TDK, M-Dade City, August 15th, 2019
To Cara Stell, M-Dade General ICU
Dear Cara
So yeah… life isn't always the way you want it to be, and that's fine. It's not always fair for most. I'm a poster boy for the unfair I'd say, not in the sense that I am a prime example of miss treatment but that the mistreated always find me. Imagine being a beacon for the criminally ill and insane, for the sick and confused… imagine being a beacon for the broken. I was just supposed to be doing this for fun and to help my county's clearly over worked and over analyzed police force and take out a few unjust corporations along the way.
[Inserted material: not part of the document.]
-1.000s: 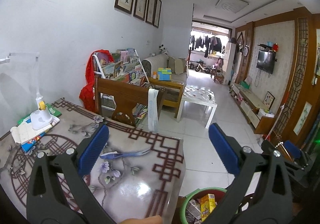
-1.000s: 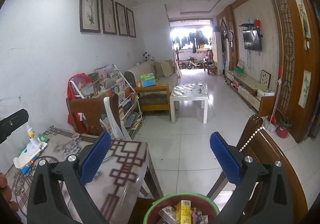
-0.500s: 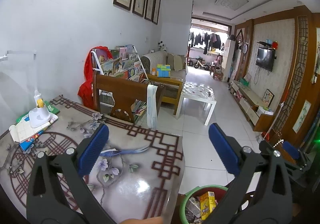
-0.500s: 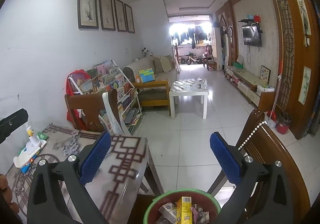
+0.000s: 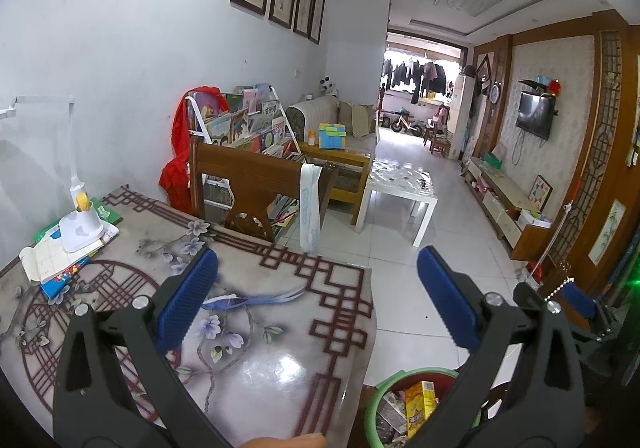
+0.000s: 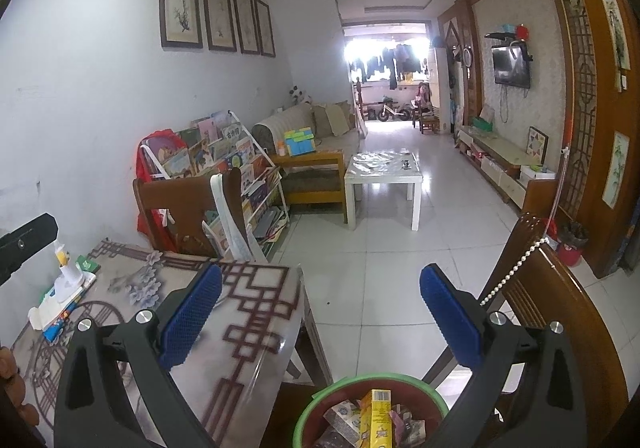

I didn't ask for essentially the real-life equivalents to super villains to attack me. I could barely keep up with a few thugs and now I'm fighting hordes of criminals not knowing if I'll make it out. Maybe you're right, maybe I like the danger more than I let on. The feeling of my veins being filled with more adrenaline than blood, how weak I feel after actually getting injured and how good I feel after I recover. I'm no saint, I still act like an irresponsible teenager. I can't help it; this is who I am now… it's who I've always been. I'm not a man wearing the mask of the dark knight, I'm the dark knight wearing that face of some man. Maybe I am just as bad as those I draw to me, it's probably the reason why they come.